Angels in America, Part One: Millennium Approaches Act 2, Scene 4 Summary

  • We're in another split scene.
  • On one side of the stage, Louis and an anonymous man are eyeing each other in the Rambles, a cruising area in Central Park.
  • On the other side, Roy and Joe are hanging out in a fancy bar. Roy is drinking a lot and randomly eats food off of Joe's plate (ooh, that Roy). Joe, drinks nothing.
  • Joe is telling Roy about Harper. He says she started taking pills after she had a miscarriage, or maybe before.
  • Apparently she had a bad home life growing up – lots of drinking and probably physical abuse. He says she never talks about it directly, though. Instead she talks about the sky falling down and dudes with knives.

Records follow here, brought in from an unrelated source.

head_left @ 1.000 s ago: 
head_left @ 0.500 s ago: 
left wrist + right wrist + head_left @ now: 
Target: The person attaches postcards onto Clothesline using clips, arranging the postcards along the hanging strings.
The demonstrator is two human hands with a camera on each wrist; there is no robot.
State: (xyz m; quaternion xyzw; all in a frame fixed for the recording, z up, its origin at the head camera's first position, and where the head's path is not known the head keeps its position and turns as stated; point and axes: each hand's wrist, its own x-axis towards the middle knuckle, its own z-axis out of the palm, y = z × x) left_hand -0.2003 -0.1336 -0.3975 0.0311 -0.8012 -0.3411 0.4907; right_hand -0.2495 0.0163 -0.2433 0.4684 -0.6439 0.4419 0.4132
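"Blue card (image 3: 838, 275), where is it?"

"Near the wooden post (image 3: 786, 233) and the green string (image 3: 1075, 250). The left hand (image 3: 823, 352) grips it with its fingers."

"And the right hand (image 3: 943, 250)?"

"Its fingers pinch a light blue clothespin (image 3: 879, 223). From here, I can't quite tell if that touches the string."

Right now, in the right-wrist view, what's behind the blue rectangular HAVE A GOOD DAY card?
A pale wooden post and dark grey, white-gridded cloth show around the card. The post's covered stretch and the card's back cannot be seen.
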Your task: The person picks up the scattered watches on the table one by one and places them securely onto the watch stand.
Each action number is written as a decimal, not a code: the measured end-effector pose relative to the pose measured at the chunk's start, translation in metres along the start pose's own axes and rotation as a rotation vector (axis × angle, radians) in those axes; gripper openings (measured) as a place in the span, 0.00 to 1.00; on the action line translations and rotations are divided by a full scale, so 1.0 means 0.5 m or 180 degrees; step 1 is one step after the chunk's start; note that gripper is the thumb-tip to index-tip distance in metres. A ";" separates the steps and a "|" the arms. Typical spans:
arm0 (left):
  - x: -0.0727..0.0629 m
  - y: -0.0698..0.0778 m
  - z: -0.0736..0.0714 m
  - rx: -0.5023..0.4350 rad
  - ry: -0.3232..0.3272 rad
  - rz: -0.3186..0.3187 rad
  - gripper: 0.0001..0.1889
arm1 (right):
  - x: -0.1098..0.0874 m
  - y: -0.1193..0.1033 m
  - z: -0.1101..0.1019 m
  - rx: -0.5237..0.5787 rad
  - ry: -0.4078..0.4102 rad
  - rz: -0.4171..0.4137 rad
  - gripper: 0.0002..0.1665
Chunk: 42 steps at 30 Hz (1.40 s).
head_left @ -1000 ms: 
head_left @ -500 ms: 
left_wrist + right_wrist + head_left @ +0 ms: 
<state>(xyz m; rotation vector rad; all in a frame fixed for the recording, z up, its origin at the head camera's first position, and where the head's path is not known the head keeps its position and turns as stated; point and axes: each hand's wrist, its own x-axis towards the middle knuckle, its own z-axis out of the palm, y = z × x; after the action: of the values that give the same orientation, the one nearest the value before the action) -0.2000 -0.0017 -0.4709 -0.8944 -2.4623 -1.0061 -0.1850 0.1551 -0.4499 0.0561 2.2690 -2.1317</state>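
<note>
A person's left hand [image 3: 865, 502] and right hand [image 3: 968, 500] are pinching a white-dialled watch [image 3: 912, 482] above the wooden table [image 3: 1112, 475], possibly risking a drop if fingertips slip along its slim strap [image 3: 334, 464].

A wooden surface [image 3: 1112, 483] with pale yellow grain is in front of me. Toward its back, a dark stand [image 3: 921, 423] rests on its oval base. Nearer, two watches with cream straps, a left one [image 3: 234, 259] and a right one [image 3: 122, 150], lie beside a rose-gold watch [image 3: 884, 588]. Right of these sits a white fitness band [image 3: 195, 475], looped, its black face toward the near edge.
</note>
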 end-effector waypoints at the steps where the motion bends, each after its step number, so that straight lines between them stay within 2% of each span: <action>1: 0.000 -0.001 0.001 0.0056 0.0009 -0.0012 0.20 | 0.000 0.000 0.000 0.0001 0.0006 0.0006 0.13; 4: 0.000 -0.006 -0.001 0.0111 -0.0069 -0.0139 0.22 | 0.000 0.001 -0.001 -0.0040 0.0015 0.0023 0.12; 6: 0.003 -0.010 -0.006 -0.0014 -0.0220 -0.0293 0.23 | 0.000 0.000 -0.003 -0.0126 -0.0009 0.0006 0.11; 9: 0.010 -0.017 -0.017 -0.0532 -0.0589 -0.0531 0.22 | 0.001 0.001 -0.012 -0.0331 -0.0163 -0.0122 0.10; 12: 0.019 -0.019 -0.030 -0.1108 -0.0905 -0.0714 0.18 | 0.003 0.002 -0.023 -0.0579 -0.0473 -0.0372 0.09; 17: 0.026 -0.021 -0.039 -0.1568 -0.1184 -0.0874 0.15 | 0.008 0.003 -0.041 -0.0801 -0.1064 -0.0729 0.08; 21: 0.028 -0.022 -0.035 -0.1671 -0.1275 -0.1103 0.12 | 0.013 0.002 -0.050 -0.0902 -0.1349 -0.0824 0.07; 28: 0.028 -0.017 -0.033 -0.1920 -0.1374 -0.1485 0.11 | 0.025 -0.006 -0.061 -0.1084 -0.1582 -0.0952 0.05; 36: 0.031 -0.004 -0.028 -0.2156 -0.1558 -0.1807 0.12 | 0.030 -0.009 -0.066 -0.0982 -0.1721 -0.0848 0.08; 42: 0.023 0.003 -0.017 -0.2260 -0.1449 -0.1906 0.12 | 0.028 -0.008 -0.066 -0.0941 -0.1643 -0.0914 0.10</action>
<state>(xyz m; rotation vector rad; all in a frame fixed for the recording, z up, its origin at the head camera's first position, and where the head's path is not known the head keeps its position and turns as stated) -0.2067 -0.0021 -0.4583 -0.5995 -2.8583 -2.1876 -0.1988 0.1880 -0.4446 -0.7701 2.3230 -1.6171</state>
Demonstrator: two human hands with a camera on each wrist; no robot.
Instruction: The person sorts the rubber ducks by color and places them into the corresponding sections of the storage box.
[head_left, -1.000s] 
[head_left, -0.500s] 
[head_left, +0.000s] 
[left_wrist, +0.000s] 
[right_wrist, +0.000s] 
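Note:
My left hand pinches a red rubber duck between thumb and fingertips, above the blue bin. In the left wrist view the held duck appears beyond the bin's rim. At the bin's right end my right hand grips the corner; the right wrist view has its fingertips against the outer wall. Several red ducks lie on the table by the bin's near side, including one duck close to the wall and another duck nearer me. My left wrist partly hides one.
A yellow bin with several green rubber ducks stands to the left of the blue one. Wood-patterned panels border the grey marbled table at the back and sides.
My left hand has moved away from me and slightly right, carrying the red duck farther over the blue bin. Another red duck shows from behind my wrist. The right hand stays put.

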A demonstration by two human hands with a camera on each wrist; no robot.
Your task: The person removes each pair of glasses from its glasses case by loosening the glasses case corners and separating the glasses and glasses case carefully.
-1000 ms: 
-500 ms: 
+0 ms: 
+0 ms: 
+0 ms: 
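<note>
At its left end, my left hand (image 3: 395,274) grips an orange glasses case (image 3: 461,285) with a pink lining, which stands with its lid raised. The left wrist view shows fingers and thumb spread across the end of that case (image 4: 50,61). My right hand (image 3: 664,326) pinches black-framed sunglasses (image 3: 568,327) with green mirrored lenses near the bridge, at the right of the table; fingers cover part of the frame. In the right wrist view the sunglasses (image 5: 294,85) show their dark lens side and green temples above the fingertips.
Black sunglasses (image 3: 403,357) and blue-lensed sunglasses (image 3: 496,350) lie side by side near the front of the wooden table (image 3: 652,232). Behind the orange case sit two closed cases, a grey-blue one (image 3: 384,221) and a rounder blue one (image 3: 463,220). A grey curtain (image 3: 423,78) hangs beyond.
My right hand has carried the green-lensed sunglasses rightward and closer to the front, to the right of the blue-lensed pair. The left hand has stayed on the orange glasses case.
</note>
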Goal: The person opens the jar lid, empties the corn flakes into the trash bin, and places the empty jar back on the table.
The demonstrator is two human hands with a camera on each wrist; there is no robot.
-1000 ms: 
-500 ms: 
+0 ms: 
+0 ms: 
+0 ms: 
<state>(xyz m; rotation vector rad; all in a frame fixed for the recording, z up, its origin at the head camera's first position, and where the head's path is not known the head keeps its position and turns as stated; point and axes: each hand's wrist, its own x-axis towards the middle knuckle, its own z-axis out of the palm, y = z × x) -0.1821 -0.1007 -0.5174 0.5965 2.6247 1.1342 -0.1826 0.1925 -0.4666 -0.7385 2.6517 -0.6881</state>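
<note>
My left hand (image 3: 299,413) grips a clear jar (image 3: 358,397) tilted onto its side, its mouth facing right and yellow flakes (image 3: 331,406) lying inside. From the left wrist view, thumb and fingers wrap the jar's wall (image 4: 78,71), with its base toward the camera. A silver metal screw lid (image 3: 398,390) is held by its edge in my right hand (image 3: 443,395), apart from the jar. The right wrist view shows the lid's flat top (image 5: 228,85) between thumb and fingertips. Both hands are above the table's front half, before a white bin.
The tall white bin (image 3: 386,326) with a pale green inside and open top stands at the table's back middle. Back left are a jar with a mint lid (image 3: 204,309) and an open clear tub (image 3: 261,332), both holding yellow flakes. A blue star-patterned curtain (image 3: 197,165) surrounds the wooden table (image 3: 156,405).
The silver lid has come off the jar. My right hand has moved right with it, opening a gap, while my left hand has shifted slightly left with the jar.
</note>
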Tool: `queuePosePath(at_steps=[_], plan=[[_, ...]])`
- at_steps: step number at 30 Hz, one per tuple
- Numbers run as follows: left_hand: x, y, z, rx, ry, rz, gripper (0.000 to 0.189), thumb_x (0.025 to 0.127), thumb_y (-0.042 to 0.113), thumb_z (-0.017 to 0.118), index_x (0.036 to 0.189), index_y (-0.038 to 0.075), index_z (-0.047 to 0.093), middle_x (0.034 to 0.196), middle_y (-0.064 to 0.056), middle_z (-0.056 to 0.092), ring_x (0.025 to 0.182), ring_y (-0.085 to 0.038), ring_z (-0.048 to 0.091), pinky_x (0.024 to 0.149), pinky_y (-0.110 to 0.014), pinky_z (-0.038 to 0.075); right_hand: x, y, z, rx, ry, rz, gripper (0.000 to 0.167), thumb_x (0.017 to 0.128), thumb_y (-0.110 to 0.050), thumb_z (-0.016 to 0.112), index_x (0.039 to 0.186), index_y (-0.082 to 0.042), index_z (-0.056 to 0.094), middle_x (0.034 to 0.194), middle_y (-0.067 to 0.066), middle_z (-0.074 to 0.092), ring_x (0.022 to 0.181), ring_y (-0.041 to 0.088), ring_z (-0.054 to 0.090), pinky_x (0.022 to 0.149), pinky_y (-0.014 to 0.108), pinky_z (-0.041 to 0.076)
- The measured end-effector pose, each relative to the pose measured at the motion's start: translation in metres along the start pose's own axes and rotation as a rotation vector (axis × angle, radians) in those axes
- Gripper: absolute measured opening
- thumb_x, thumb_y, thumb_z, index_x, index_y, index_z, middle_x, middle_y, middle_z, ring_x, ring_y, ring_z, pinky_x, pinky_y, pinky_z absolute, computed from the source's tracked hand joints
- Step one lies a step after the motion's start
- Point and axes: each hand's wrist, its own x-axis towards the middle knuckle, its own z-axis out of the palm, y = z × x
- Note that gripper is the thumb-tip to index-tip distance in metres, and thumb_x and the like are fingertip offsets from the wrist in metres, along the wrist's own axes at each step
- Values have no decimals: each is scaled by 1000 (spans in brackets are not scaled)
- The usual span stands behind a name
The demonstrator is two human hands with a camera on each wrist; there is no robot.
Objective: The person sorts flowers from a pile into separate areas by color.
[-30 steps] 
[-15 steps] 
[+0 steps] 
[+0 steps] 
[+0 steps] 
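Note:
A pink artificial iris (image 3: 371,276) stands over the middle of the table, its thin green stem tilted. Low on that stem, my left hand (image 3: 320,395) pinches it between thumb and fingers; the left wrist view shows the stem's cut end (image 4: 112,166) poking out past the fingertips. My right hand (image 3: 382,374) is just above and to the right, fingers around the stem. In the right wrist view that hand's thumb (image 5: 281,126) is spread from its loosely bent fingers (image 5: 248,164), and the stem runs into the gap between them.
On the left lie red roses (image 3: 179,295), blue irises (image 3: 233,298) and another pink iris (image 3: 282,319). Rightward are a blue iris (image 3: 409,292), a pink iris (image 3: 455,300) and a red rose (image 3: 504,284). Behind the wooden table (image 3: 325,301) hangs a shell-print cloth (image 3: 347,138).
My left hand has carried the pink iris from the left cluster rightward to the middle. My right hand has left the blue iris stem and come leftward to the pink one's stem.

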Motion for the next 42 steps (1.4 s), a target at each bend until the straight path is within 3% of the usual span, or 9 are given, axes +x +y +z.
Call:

  • Joe says people don't imagine Mormons having homes like that, but they do. Defensively, he says it's not hypocrisy; it's just hard to live up to God's high standards.
  • Joe apologizes for going on about all this with Roy.
  • Roy says he's cool with heart to hearts.
  • Joe starts talking about how he's afraid that he's attracted to Harper's darker side – maybe, because he has a darker side too.
  • He says she'll totally freak out if they go to Washington, DC.
  • Roy advises him to leave her in New York.
  • Joe's sure she'll fall apart.
  • Roy points out that he's the best divorce lawyer around.
  • Joe asks Roy if Washington can wait.
  • Roy advises him to do something for himself – at least somebody should get what he wants in life.
  • Back on the other side of the stage, the anonymous man asks Louis what he wants.
  • Louis launches into a lot of hardcore sex talk – S&M "punish me" stuff.
  • The man asks Louis if he wants to be punished.
  • Louis thinks that's a swell idea.
  • The man demands that Louis take him home.
  • Louis refuses, probably because he feels guilty about taking this random dude back to his and Prior's apartment.
  • The man asks if Louis' lover knows where he is.
  • Louis tells him to change the subject. He asks the man if they can go to his house.
  • "I live with my parents," the man admits (2.9.54).
  • Now we flash over to the other side of the stage.
  • Roy is talking about the importance of father figures. He lists the important men in his life: Walter Winchell, J. Edgar Hoover, and Joseph McCarthy.
  • Joe admits that he had a difficult relationship with his father.
  • Roy tells him should find another father figure: "Woman are for birth, beginning, but the father is continuance. The son offers the father his life as a vessel for carrying forth his father's dream" (2.4.58).
  • Joe talks about how his dad, a military man, was hard and cold.
  • Roy talks about how a father's love has to be hardcore sometimes. A father has to be tough to prepare his son for the cold, cruel world.
  • Back to the Louis and his new friend in the park. The man says they'll just have to have sex in the park.
  • Louis asks if the man has a condom.
  • The man says he doesn't use them.
  • Louis tells him he should and pulls a condom out of his coat. Stubbornly, the man refuses to put it on, but when Louis refuses to have sex otherwise, he agrees.
  • Louis says it too cold to have sex outside.
  • The man begs Louis, saying he'll warm him up.
  • They start having sex.
  • The condom breaks, and the man asks Louis if he wants him to keep going.
  • "Keep going. Infect me. I don't care. I don't care," says Louis (2.4.81).
  • The man says he needs to go.
  • Louis tells him to say hello to his parents.
  • The man slaps him across the face.
  • "It was a joke," says Louis (2.4.85).
  • The man walks off.
  • Now back to Joe and Roy talking some more.
  • Roy tells Joe that he wants him to think of him like family.
  • Joe says he owes nearly everything to Roy.
  • The older man tells Joe that he has cancer. (Yeah, right, "cancer.") Roy says he isn't afraid of death. Life has been terrible, so how bad could death possibly be?
  • He insists that Joe take the job in Washington. Roy advises the younger man like a father, telling him, "Life is full of horror; nobody escapes [...] don't be afraid to live in the raw wind, naked, alone... " (2.4.94).
  • He tells Joe to let nothing stand in the way of his potential.